§ Exercise details: Tally every line of the material that includes "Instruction", then give the tally and nothing else.

§ Records provided:

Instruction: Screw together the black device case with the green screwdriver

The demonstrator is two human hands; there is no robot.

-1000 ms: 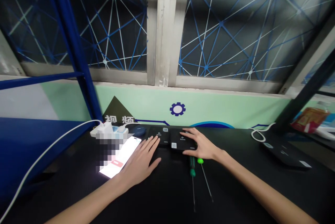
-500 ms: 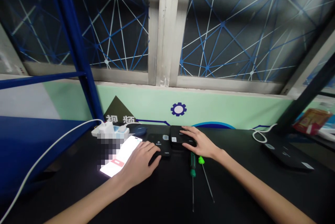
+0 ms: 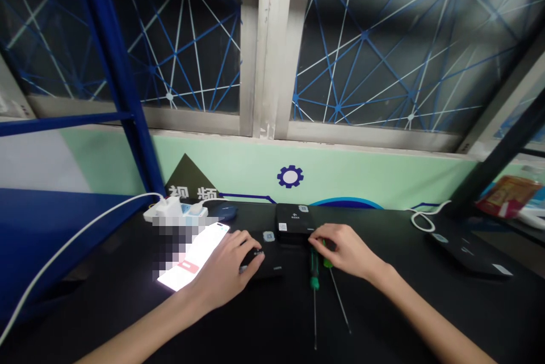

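Observation:
My left hand (image 3: 232, 259) is closed over the left part of a flat black set-top box (image 3: 270, 253), with thumb and fingertips on its top. A second black set-top box (image 3: 293, 217) lies just behind and to the right. At its front right corner, my right hand (image 3: 347, 250) has thumb and fingers pressed together; what they hold, if anything, is hidden. Just below those fingertips lie a dark green screwdriver (image 3: 314, 279) and a bright green screwdriver (image 3: 338, 293), shafts towards me. A lit phone (image 3: 193, 259) lies beside my left hand, partly pixelated.
A white power strip (image 3: 174, 210) with plugs and a cable stands back left, near a dark blue mouse (image 3: 225, 213). On the right lie a black device (image 3: 466, 253) and a white cable (image 3: 421, 219). Blue frame posts (image 3: 114, 68) and a window wall bound the table (image 3: 255, 324).
My left hand has drawn its box towards me, away from the other box. My right hand has left the other box's top and brought its fingers together by the front corner.

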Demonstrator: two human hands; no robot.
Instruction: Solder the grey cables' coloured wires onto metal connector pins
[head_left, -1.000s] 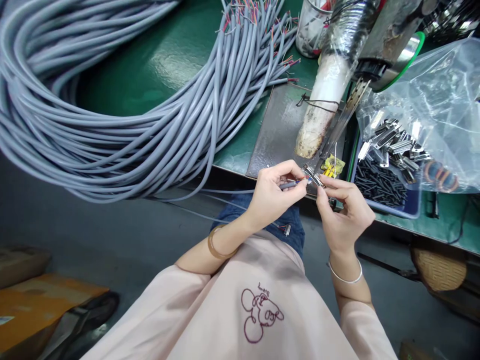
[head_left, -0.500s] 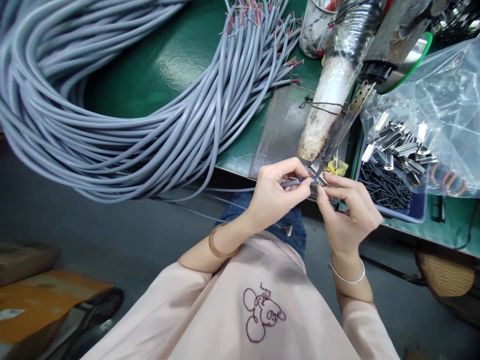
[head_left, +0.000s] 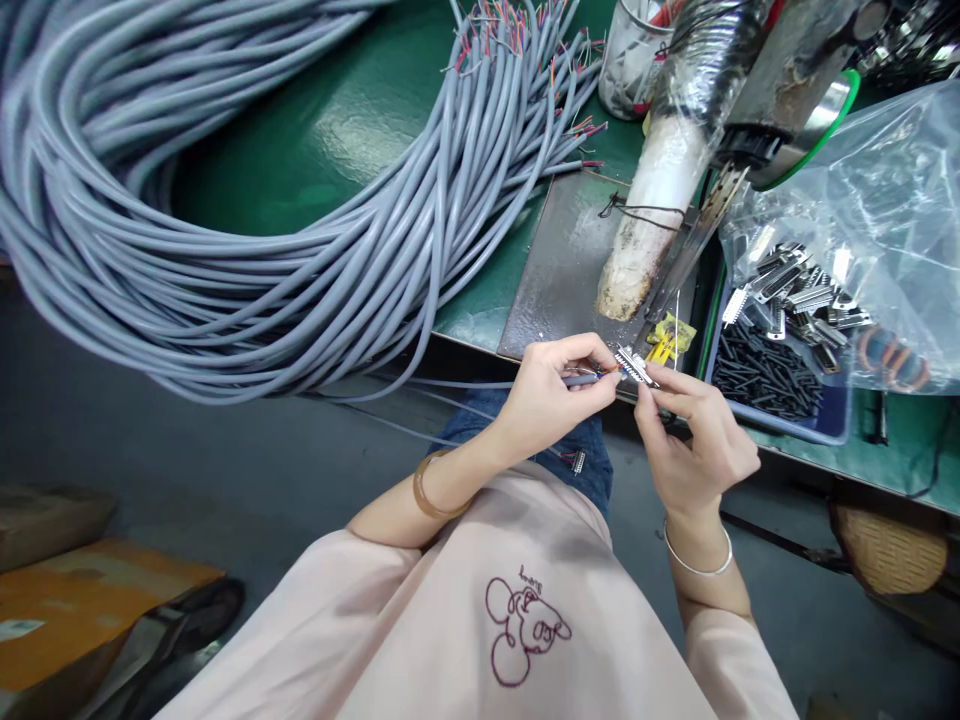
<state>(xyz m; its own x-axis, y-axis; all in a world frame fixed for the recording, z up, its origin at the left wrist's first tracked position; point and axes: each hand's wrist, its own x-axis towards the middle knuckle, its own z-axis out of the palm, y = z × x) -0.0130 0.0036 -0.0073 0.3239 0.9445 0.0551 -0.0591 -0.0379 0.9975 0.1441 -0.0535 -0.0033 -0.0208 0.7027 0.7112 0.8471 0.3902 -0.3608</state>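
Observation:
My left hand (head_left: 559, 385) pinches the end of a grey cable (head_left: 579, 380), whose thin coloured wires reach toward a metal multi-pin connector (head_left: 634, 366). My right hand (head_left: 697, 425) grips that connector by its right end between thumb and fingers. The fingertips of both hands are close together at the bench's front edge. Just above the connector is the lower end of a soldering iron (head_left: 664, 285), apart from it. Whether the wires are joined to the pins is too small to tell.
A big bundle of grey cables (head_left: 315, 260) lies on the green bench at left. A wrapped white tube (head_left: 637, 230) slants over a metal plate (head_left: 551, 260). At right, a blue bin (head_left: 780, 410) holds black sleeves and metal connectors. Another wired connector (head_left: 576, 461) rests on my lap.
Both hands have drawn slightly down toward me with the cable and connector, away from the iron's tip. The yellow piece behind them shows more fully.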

§ Result: 2